The said mapping function will never be perfect. The reasons for this comprise the complexity of the subject, noise in the measured data, unsuitable observables or any combinations of these. This induces a wealth of necessary steps and, of course, a lot of work. In other words, a considerable amount of apriori and heuristic choices have to be taken. Since a reliable, say analytic mapping can’t be found, every single step in the value chain towards the model at once becomes questionable and has to be checked for its suitability and reliability. It is also clear that the model does not comprise just a formula. In real-world situations a differential modeling should be performed, much like in medicine a diagnosis is considered to be complete only if a differential diagnosis is included. This comprises the investigation of the influence of the method’s parameterization onto the results. Let us call the whole bunch of respective goals the „inner goals“ of modeling.

So, being faced with the challenge of such empirical mess, how does the statement about the goals of the „inner modeling“ look like? We could for instance demand to remove the effects of the shortfalls mentioned above, which cause the imperfect mapping: complexity of the subject, noise in the measured data, or unsuitable observables.

To make this more concrete we could say, that the inner goals of modeling consist in a two-fold (and thus synchronous!) segmentation of the data, resulting in the selection of the proper variables and in the selection of the proper records, where this segmentation is performed under conditions of a preceding non-linear transformation of the embedding reference system. Ideally, the model identifies the data for which it is applicable. Only for those data then a classification is provided. It is pretty clear that this statement is an ambitious one. Yet, we regard it as crucial for any attempt to step across our epistemic bridge that brings us from particular data to the quality of experience. This transition includes something that is probably better known by the label „induction“. Thus, we finally arrive at a short statement about the inner goals of modeling:

How to conclude and what to conclude from measured data?

Obviously, if our data are noisy and if our data include irrelevant values any further conclusion will be unreliable. Yet, for any suitable segmentation of the data we need a model first. From this directly follows that a suitable procedure for modeling can’t consist just from a single algorithm, or a „one-shot procedure“. Any instance of single-step approaches are suffering from lots of hidden assumptions that influence the results and its properties in unforeseeable ways. Modeling that could be regarded as more than just an estimation of parameters by running an algorithm is necessarily a circular and—dependent on the amount of variables­—possibly open-ended process.
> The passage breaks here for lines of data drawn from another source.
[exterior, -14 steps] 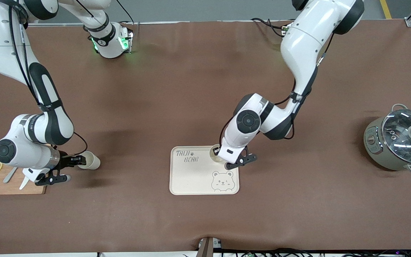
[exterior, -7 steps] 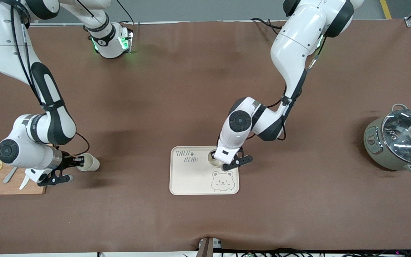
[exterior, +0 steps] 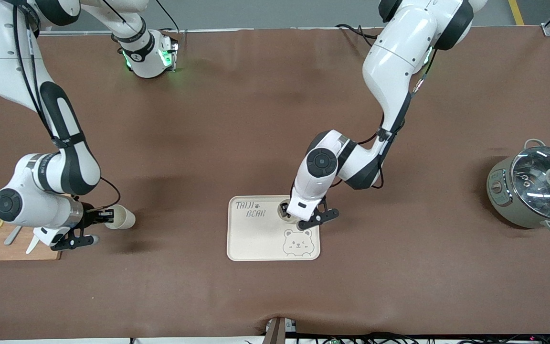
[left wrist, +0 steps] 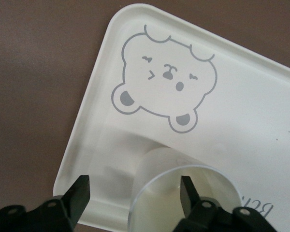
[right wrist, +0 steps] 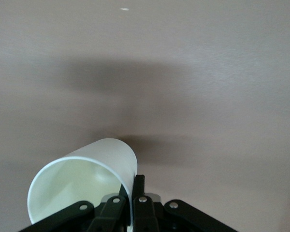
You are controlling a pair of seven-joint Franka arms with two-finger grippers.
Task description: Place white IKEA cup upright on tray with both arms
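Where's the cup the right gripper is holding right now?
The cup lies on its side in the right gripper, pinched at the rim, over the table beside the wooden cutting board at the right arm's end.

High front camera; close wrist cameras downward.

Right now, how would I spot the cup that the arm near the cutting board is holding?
Find the wooden cutting board with lemon slices at the right arm's end of the table. Beside it, the right gripper pinches the rim of a white cup. Unlike the upright cup on the tray, this one lies sideways.
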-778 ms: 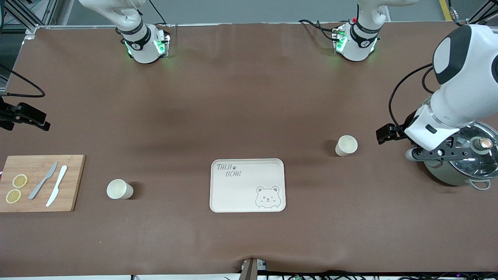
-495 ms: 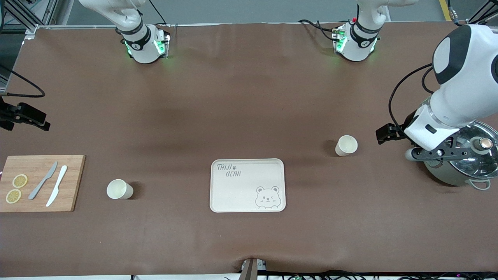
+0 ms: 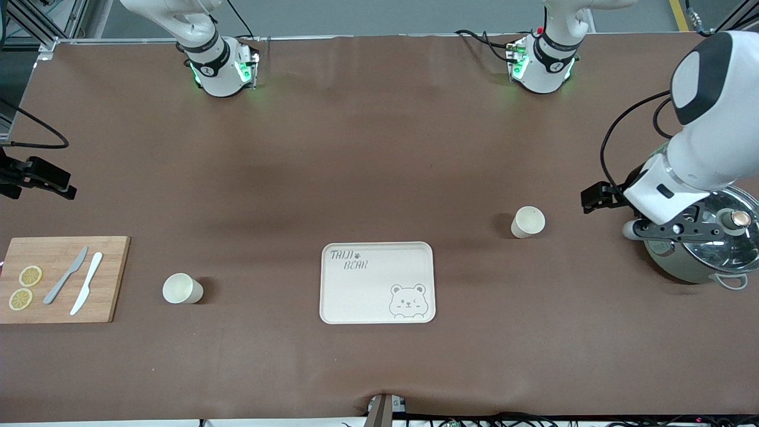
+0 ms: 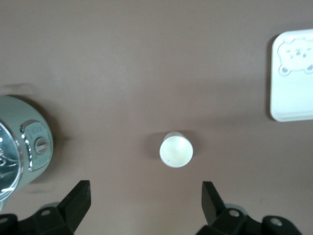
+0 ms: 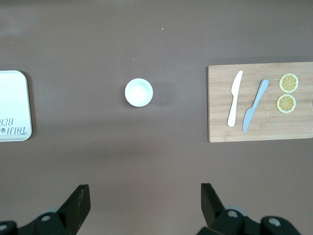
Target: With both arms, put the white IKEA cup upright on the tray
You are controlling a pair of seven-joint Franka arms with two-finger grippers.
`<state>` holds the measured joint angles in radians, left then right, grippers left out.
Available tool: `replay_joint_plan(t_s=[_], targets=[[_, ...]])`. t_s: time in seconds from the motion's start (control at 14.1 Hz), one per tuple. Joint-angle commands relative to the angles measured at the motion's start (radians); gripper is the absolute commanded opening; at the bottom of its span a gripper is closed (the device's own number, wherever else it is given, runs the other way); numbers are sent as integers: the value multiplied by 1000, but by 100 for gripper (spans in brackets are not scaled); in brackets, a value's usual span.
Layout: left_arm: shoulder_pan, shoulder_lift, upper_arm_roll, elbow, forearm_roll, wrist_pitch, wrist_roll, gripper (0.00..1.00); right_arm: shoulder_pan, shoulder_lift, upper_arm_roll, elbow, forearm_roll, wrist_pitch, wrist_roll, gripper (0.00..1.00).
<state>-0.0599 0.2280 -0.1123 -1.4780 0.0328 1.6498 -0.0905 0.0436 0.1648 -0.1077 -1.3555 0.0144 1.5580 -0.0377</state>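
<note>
The cream bear tray [image 3: 356,296] lies at the table's middle, nearer the front camera; it also shows in the left wrist view [image 4: 293,93] and the right wrist view [image 5: 12,105]. One white cup [image 3: 528,222] stands mouth up toward the left arm's end, also in the left wrist view [image 4: 176,150]. A second white cup [image 3: 182,288] stands mouth up toward the right arm's end, also in the right wrist view [image 5: 139,92]. My left gripper [image 3: 673,229] [image 4: 146,203] hangs open and empty, high beside the pot. My right gripper [image 5: 145,205] is open and empty, high above bare table.
A grey pot with a glass lid [image 3: 705,249] stands at the left arm's end, partly under the left hand. A wooden cutting board [image 3: 107,279] with two knives and lemon slices lies at the right arm's end. A black part of the right hand [image 3: 38,177] shows at the edge.
The left arm has shifted a little toward its own end of the table and its base. The right arm, cups and tray have not moved.
</note>
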Motion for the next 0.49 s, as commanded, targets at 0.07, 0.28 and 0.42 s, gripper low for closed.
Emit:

Predictability and Predictivity

Let us assume a set of observations S obtained from an empirical process P. Then ­­­this process P should be called “predictable” if the results of the mapping function f(m) that serves as an instance of a hypothesis h from the space of hypotheses H coincides with the outcome of the process P in such a way that f(m) forms an expectation with a deviation d<ε for all f(m). In this case we may say that f(m) predicts P. This deviation is also called “empirical risk”, and the purpose of modeling is often regarded as minimizing the empirical risk (ERM).

There are then two important questions. Firstly, can we trust f(m), since f(m) has been built on a limited number of observations? Secondly, how can we make f(m) more trustworthy, given the limitation regarding the data? Usually, these questions are handled under the label of validation. Yet, validation procedures are not the only possible means to get an answer here. It would be a misunderstanding to think that it is the building or construction of a model that is problematic.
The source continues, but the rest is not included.